Exercise aim: Look through the data that follows and copy each line with the string "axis".

Data supplied:
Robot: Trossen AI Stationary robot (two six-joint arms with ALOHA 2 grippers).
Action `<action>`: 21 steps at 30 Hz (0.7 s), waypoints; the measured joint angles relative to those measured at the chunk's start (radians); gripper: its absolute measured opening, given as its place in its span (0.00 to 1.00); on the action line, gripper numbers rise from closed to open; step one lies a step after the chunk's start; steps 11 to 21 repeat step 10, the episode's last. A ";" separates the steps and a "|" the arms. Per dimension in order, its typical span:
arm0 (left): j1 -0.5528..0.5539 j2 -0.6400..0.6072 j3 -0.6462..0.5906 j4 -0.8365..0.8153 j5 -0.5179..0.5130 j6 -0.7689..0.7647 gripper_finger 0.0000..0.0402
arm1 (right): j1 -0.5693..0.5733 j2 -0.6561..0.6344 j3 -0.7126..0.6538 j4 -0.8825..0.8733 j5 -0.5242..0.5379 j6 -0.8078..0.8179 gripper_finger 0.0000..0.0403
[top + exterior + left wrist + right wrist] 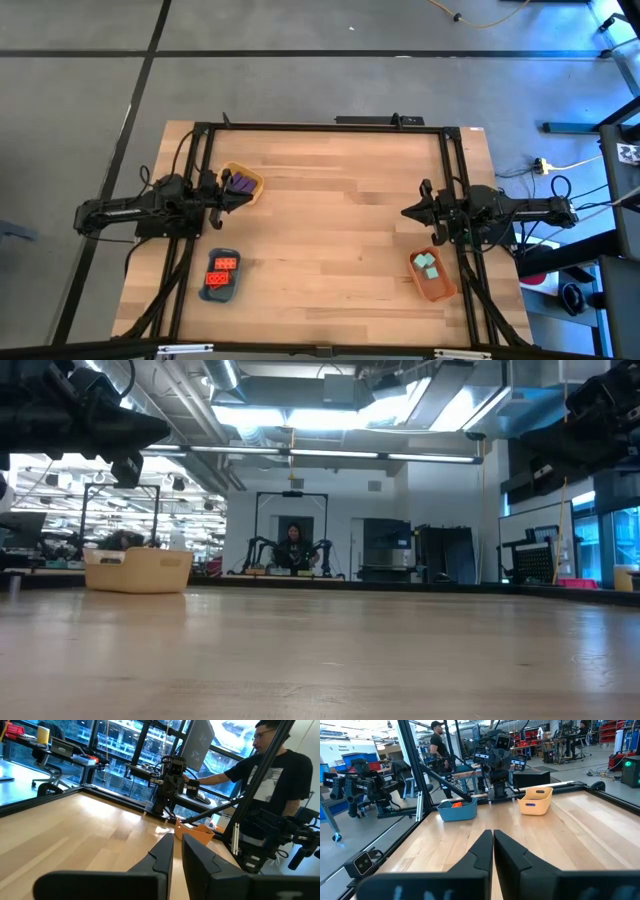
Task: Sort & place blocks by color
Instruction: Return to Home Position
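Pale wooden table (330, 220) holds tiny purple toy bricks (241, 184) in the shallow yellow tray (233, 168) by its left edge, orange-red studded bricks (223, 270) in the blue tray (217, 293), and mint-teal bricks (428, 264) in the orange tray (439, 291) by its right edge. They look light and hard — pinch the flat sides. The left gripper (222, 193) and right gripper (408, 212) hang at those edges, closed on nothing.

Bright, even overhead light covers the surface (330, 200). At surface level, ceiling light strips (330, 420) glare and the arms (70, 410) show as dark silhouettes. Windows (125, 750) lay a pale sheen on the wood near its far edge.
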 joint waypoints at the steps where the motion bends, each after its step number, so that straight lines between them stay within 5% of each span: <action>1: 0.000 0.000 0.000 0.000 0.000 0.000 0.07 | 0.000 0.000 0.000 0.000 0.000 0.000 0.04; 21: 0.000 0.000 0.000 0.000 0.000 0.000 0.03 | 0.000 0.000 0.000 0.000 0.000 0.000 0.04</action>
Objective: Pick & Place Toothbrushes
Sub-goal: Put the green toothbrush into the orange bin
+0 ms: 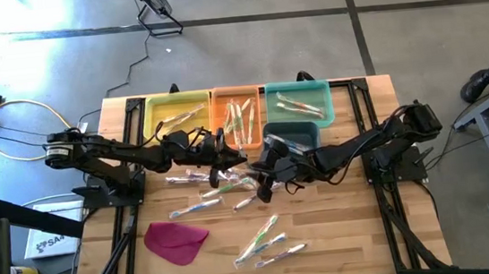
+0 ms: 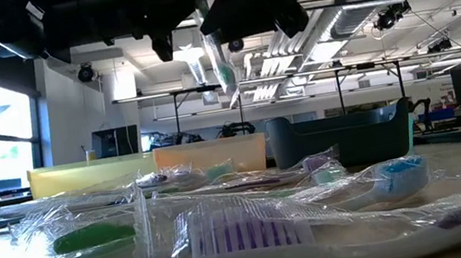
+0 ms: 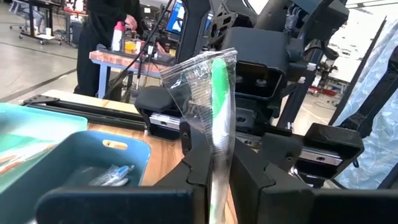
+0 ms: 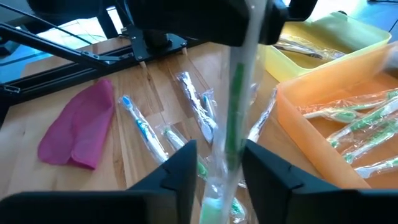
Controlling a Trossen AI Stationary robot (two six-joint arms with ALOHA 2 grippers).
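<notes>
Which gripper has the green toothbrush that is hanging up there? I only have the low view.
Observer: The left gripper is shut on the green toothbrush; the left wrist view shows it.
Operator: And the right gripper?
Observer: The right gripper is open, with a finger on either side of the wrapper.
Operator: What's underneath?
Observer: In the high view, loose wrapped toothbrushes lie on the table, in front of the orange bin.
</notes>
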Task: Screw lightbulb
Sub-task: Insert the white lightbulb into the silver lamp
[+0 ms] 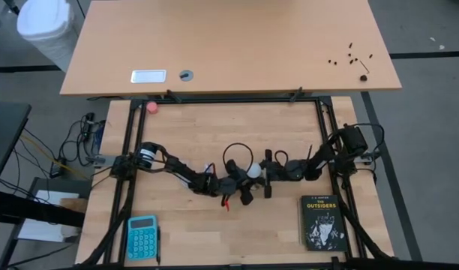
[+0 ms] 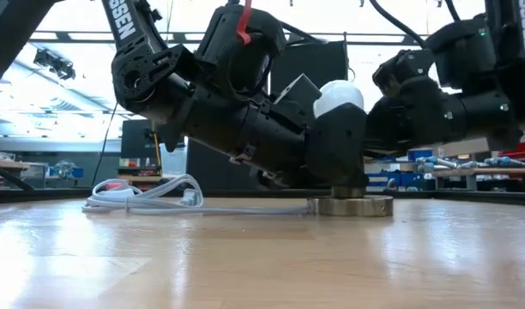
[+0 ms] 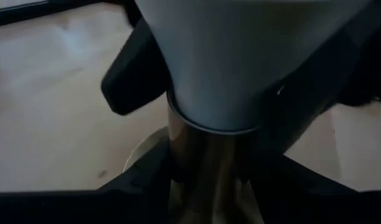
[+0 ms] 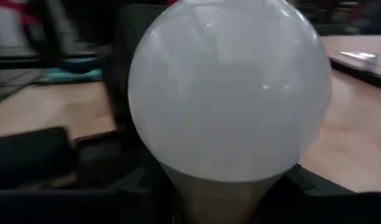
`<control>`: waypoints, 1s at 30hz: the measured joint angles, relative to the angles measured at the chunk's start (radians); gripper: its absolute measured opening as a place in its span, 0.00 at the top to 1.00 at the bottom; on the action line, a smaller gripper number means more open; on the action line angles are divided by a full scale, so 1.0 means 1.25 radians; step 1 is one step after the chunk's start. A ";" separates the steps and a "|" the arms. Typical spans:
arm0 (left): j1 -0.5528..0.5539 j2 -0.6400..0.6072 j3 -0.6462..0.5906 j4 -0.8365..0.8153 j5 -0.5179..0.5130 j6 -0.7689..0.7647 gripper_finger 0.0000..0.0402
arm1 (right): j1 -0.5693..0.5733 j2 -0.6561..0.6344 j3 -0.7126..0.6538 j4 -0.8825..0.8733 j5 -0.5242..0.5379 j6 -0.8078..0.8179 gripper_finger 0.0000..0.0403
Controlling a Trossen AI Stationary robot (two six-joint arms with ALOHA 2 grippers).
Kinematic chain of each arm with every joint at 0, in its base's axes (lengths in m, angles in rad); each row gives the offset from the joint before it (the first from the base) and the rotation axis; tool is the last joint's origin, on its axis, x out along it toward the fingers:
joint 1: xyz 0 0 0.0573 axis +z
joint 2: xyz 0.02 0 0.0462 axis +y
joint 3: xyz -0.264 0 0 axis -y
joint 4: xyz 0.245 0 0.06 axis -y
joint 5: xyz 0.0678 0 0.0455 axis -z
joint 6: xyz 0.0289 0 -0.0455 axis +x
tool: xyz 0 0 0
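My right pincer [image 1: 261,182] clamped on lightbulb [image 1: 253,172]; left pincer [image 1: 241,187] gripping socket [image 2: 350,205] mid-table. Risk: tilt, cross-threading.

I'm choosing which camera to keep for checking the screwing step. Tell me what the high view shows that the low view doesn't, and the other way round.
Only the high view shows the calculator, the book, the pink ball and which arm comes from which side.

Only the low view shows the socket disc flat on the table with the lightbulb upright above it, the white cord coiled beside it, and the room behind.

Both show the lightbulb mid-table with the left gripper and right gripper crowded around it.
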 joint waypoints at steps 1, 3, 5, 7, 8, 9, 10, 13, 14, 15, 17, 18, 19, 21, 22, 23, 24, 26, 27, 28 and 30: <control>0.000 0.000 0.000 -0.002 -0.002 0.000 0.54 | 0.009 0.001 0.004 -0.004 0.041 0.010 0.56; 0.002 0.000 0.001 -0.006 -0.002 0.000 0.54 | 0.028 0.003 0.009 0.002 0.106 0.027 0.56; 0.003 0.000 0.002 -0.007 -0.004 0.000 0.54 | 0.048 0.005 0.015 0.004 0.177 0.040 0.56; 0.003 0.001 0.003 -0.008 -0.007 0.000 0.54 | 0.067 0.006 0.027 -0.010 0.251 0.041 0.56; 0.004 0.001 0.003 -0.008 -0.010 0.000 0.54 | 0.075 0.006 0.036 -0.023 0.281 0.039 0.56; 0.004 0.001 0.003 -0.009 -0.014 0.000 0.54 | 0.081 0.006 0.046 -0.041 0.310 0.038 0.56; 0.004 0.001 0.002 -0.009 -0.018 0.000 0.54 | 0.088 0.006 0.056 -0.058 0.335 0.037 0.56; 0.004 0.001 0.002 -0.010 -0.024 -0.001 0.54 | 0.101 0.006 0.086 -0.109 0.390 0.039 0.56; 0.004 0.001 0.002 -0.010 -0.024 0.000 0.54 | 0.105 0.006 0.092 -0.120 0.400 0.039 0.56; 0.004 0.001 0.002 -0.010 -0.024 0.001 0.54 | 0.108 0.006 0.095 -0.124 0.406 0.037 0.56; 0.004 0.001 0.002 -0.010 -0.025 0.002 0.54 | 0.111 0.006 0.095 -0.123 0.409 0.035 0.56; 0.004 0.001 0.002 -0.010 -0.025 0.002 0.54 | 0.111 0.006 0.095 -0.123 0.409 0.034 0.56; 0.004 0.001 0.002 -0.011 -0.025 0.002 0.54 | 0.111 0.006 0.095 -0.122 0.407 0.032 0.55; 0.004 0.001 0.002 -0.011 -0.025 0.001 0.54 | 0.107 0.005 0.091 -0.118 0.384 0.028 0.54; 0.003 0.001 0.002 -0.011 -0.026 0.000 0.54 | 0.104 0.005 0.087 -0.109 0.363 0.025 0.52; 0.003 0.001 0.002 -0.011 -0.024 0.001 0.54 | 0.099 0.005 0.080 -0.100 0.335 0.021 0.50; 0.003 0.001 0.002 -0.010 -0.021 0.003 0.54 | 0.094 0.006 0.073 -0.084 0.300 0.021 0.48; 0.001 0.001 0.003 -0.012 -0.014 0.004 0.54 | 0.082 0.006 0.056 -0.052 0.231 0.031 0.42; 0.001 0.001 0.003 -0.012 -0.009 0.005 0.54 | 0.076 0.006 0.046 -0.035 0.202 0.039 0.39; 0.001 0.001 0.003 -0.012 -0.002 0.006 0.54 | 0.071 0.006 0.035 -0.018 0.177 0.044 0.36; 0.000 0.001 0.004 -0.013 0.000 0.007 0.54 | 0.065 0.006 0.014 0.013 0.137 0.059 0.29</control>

Answer space:
Kinematic chain of each arm with every joint at 0, in its base's axes (lengths in m, angles in rad); each row gives the offset from the joint before it (the first from the base) and the rotation axis; tool is the last joint's origin, on its axis, x out along it toward the fingers:
joint 1: xyz 0 0 0.0573 axis +z
joint 2: xyz 0.02 0 0.0462 axis +y
joint 3: xyz -0.264 0 0 axis -y
joint 4: xyz 0.245 0 0.06 axis -y
joint 5: xyz 0.0678 0 0.0455 axis -z
joint 6: xyz 0.0289 0 -0.0455 axis +x

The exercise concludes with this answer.